Serologic Testing for Rubella and CRS in Low Prevalence Setting

IgM and IgG Detection

Although rubella was officially declared to be eliminated from the United States in 2004, ongoing rubella activity in many other countries can result in sporadic U.S. cases or outbreaks. Detection of specific IgM antibodies in a serum sample collected within the first few days after rash onset can provide presumptive evidence of a current or recent rubella virus infection. The optimum time-point for collection of serum is five days after the onset of symptoms (fever and rash) when >90% of cases will be IgM positive.

On the day of rash onset only about 50% of cases are IgM positive. Therefore, if serum collected less than five days after onset is negative, a second sample would be necessary to confirm/rule out rubella. The anti-rubella IgG status is determined for every serum received at CDC for rubella testing to aid in case classification. The interpretation of rubella laboratory results must always take into account relevant clinical and epidemiological data.

IgG Avidity Detection

Since no assay is 100% specific, serologic testing of non-rubella cases using any assay occasionally produces false positive IgM results. In the United States where endemic circulation of rubella has been eliminated and the chance of contracting the disease domestically is low, most suspected cases are not rubella. Rash and fever illnesses are more likely due to a number of other rash–causing illnesses such as parvovirus B19enteroviruses such as coxsackieviruses and echoviruses, or human herpesvirus–6 (roseola). The presence of rheumatoid factor can also result in a false positive IgM.

It is important to distinguish IgM reactivity caused by primary infection from that caused by IgM persistence or cross-reactivity with other antigens, especially in pregnant women. Although routine IgM screening of pregnant women is not recommended, providers sometimes inappropriately order IgM tests. The measurement of rubella IgG antibody avidity can be used to distinguish between recent and remote rubella infection. Antibody avidity (the overall strength of binding between the antigen and antibody) increases with time; this is known as maturation of the immune response. As the immune response matures, low avidity antibodies are replaced with high avidity antibodies. These avidity differences can be detected by using protein denaturants such as diethylamine (DEA) in the washing step of an enzyme-linked immunoassay (EIA) for rubella IgG. In acute rubella virus infections, specific, low-avidity IgG lasts for up to three months after appearance of the IgG response. The presence of high avidity antibodies, which develop by about three months after infection, provides evidence of remote infection. The cut-off between low and high avidities has to be established by using standardized sera and a particular EIA kit.

For pregnant women, avidity testing is most useful in early pregnancy to help rule out a rubella infection in the first trimester, when the risk of congenital defects due to rubella is highest. It is not as useful in late pregnancy because avidity will be high by the third trimester if infection occurred in the first trimester.

Serological testing for congenital rubella syndrome (CRS)

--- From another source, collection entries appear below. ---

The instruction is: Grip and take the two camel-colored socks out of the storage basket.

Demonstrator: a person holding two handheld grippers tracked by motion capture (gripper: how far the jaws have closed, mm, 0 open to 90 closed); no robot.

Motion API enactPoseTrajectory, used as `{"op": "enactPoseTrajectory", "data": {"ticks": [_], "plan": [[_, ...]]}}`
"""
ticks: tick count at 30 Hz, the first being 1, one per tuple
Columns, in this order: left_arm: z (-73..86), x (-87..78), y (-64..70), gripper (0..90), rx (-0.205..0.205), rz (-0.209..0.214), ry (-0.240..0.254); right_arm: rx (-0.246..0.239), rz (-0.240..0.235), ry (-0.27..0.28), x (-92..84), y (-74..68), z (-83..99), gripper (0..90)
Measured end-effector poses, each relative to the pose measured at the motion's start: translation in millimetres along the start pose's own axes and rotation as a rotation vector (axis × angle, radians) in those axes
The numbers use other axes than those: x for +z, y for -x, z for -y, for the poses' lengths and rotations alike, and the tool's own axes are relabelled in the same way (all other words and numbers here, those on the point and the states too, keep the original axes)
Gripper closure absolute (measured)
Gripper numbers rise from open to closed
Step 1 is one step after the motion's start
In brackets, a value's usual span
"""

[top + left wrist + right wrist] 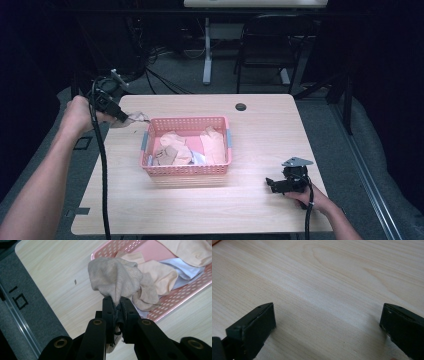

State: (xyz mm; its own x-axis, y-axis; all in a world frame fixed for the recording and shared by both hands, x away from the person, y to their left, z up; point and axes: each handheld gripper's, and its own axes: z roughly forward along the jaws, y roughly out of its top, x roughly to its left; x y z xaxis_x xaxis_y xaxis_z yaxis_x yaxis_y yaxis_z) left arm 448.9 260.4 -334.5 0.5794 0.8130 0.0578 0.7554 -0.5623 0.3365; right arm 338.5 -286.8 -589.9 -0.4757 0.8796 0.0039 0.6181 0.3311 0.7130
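- Beige knit cloth [115, 277], probably a sock, is pinched in the left gripper [116, 305], jaws pressed tight on a bunched fold; in the high view it hangs at the left gripper [131, 118], centre-left of the frame, just beside the pink basket's [187, 170] upper left corner.
- Soft, limp and light by the look of it: it should droop and fold rather than hold shape, and will not break.
- The weave looks grippy, not slick, so a pinch on a gathered bunch should hold; a single thin edge might slip or stretch.
- More peach and white cloths [192, 145] lie loose in the basket.
- The right gripper [276, 184] rests on the wooden table [260, 130] at lower right, jaws spread wide, empty, well apart from the basket.
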Motion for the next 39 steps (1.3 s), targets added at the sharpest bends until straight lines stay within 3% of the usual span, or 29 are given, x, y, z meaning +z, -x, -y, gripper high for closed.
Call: {"op": "enactPoseTrajectory", "data": {"ticks": [11,20,32,39], "plan": [[25.6,-6.4,-28.5,82.9,-0.078,-0.022,-0.013,0.0,0.0,0.0,0.0,0.0,0.0,0.0],[40.1,-3.7,-41.7,82.9,-0.115,-0.032,-0.031,0.0,0.0,0.0,0.0,0.0,0.0,0.0],[55.4,7.9,-50.9,82.9,-0.148,-0.044,-0.053,0.001,0.0,-0.003,-0.2,-0.2,-0.1,0.0],[64.1,28.1,-51.3,82.9,-0.16,-0.032,-0.088,0.001,0.001,-0.001,-0.2,-0.2,-0.1,0.0]]}}
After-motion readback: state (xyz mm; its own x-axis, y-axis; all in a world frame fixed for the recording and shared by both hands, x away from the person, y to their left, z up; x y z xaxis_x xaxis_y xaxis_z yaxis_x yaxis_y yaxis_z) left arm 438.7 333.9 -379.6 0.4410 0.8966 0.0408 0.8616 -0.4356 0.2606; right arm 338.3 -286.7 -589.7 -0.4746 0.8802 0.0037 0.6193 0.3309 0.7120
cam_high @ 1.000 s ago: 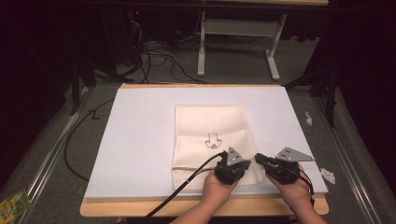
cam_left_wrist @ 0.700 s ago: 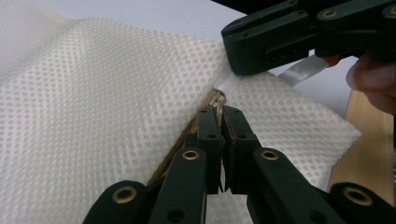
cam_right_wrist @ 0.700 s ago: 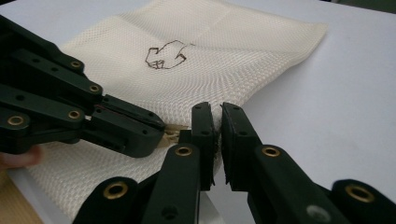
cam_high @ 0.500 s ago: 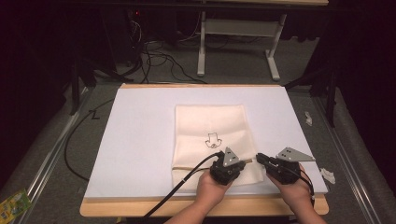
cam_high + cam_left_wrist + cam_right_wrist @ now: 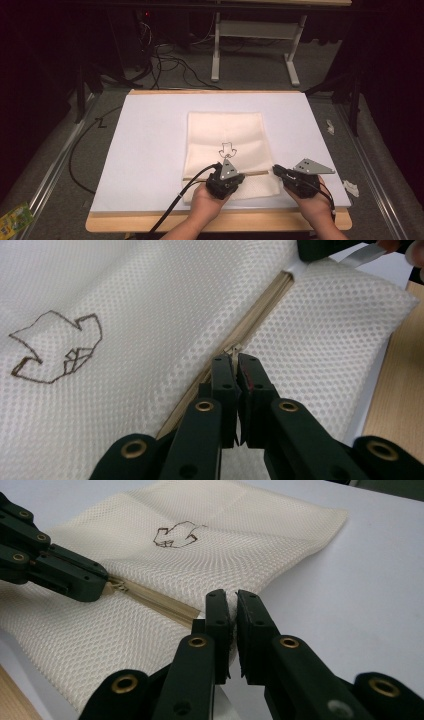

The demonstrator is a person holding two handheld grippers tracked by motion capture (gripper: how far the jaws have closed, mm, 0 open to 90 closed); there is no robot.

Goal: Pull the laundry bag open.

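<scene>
The mesh bag (image 5: 227,145) lies flat on the white table (image 5: 150,150), its zipper (image 5: 160,600) running between both hands: the left gripper (image 5: 235,362) pinches the zipper pull (image 5: 233,349), and the right gripper (image 5: 233,605) clamps the bag's edge at the zipper's end.

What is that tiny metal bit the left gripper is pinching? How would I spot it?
Find the cream mesh bag on the white table mat. A tan zipper crosses its near end; the zipper pull sits there between the left gripper tips, the only metal piece on the fabric.
</scene>
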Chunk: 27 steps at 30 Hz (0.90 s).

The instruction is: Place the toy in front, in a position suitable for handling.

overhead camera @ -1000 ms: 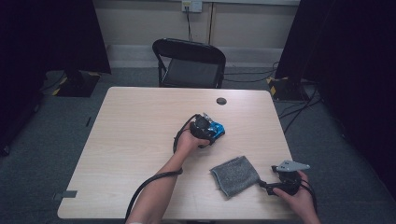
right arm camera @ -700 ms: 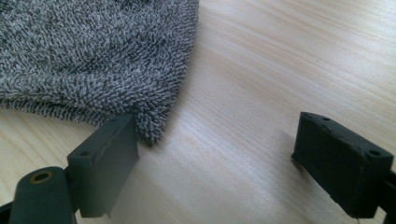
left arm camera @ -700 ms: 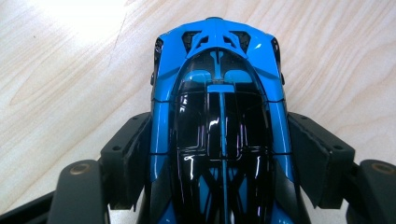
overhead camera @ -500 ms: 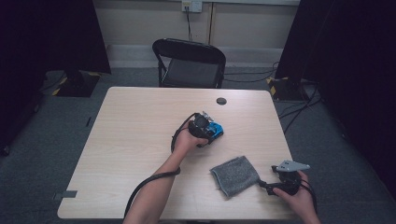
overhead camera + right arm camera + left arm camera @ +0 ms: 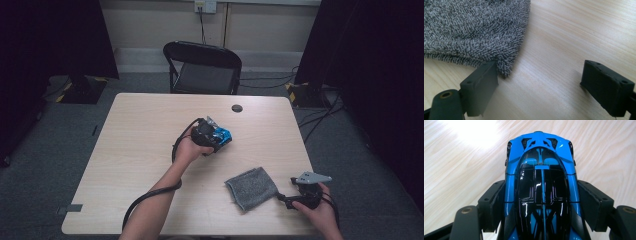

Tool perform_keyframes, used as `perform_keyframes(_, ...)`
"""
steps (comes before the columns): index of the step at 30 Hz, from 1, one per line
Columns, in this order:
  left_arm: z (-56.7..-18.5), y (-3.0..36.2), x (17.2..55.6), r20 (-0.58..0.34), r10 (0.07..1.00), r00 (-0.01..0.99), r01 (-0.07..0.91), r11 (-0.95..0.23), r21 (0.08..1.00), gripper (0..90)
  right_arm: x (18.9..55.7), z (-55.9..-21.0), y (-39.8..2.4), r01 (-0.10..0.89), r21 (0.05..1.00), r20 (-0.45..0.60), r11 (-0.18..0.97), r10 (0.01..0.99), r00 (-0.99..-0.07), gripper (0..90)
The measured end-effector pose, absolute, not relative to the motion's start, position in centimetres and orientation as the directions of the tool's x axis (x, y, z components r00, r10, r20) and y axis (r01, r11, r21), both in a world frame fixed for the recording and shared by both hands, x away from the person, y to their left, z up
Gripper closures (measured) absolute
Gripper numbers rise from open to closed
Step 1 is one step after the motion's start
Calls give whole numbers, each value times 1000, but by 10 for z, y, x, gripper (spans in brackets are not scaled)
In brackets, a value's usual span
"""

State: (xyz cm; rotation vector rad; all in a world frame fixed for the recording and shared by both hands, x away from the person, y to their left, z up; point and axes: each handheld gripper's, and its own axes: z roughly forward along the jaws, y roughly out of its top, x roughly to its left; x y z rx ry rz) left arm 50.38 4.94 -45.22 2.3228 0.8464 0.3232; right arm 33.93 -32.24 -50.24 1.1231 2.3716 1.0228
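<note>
A glossy blue and black toy car [image 5: 541,170] sits lengthwise between the jaws of my left gripper [image 5: 541,202], whose pads press on its two sides. In the high view that left gripper [image 5: 220,137] holds the car [image 5: 225,136] just above the middle of the table. A grey terry cloth [image 5: 251,187] lies crumpled near the front right. My right gripper [image 5: 281,198] rests low at the cloth's right corner. Its jaws stand open in the right gripper view [image 5: 544,80], and the left pad touches the tip of the cloth [image 5: 474,27].
The light wooden table [image 5: 140,130] has a small black round disc [image 5: 237,108] near its far edge. A black folding chair [image 5: 202,65] stands behind the table. Dark curtains hang at both sides, and cables lie on the floor at the right.
My left gripper has risen a little with the car and shifted slightly. The right gripper and the cloth have kept still.
</note>
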Motion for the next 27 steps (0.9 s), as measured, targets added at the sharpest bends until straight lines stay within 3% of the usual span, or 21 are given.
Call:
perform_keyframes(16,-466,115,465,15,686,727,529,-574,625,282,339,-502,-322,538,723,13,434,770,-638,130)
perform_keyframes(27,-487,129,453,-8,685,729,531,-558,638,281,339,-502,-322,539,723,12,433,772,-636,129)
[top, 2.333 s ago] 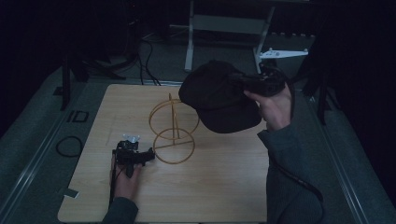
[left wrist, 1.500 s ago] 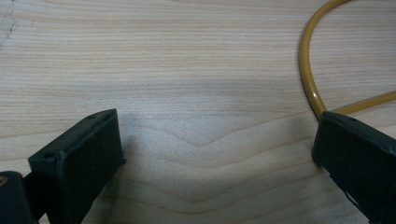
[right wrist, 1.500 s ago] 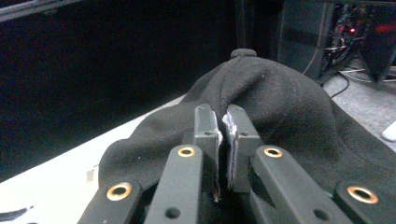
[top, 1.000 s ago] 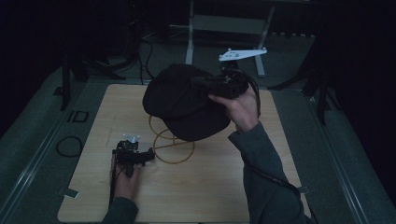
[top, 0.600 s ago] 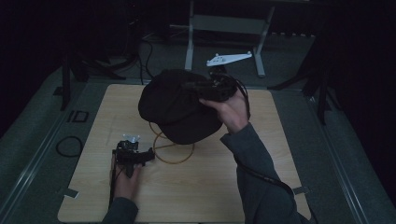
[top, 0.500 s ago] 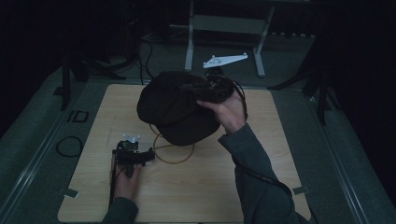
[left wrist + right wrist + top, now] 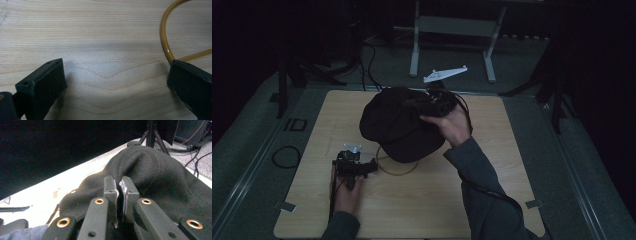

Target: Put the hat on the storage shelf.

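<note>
Left side of the high view: left gripper (image 7: 371, 167) lies low on the wooden table (image 7: 312, 130), person's left hand (image 7: 348, 189) behind it. In the left gripper view the jaws are spread wide, nothing between them but bare wood; the one at the right of that view sits right at the yellow wire stand (image 7: 166, 37), touching or just beside it, hard to say which. Looks like it's there to brace the stand's base ring so it doesn't slide, judgement only

Centre: the stand's ring base (image 7: 394, 171) lies on the table just right of the left gripper; its upper part is hidden under the black hat (image 7: 399, 122). The hat sits above the ring, tilted, brim side low toward the person. Whether it rests on the stand's top or just hangs over it can't be told from here

Right: right gripper (image 7: 432, 102) is clamped on the hat's fabric; right gripper view shows both jaws pressed near-together with a pinch of black cloth (image 7: 155, 177) between them. Right hand (image 7: 453, 122) carries it from the far right side, grey plate (image 7: 444, 74) sticking up behind. Grip near the hat's edge probably lets the crown drape freely over the stand. Likely step: seating the hat on the stand, release not yet done
</note>
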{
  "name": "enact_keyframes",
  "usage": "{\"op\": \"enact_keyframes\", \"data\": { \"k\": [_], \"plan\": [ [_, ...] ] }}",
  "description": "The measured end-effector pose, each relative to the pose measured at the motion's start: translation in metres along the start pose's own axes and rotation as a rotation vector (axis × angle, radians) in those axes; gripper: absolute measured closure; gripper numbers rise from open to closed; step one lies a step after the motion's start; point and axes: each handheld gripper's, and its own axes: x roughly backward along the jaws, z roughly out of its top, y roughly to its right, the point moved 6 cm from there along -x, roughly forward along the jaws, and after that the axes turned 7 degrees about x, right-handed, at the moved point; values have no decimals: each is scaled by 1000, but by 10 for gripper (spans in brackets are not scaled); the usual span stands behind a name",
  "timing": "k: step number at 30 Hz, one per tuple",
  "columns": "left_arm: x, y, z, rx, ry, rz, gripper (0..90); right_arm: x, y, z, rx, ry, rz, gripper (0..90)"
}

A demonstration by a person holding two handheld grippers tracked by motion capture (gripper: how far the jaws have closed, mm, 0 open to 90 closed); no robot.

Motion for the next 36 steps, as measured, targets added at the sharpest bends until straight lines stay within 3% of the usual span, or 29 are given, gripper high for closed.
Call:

Congenital Rubella Syndrome (CRS), which can occur when a woman is infected with rubella during a pregnancy, consists of a variety of possible birth defects including cataracts, hearing loss, heart defects, developmental disabilities, and low birthweight. CRS was eliminated from the United States in 2004, but cases can still be imported by pregnant women who contract rubella in an endemic country. In rare cases, CRS can occur in the United States when susceptible pregnant women are exposed to imported rubella cases.

CRS cases can be diagnosed in newborns and young infants using detection of rubella IgM. Suspected cases should be tested as close to birth as possible and again at 1 month of age if the initial IgM test is negative. If paired sera are to be collected, the second sample should be collected 14 to 21 days after the acute specimen was collected. At 3 months of age, approximately 50% of cases would still have detectable rubella IgM in their serum. Additionally, the presence of rubella IgG in an infant after the decline of maternal antibodies (9 months of age) and the absence of vaccination or exposure to rubella will confirm CRS.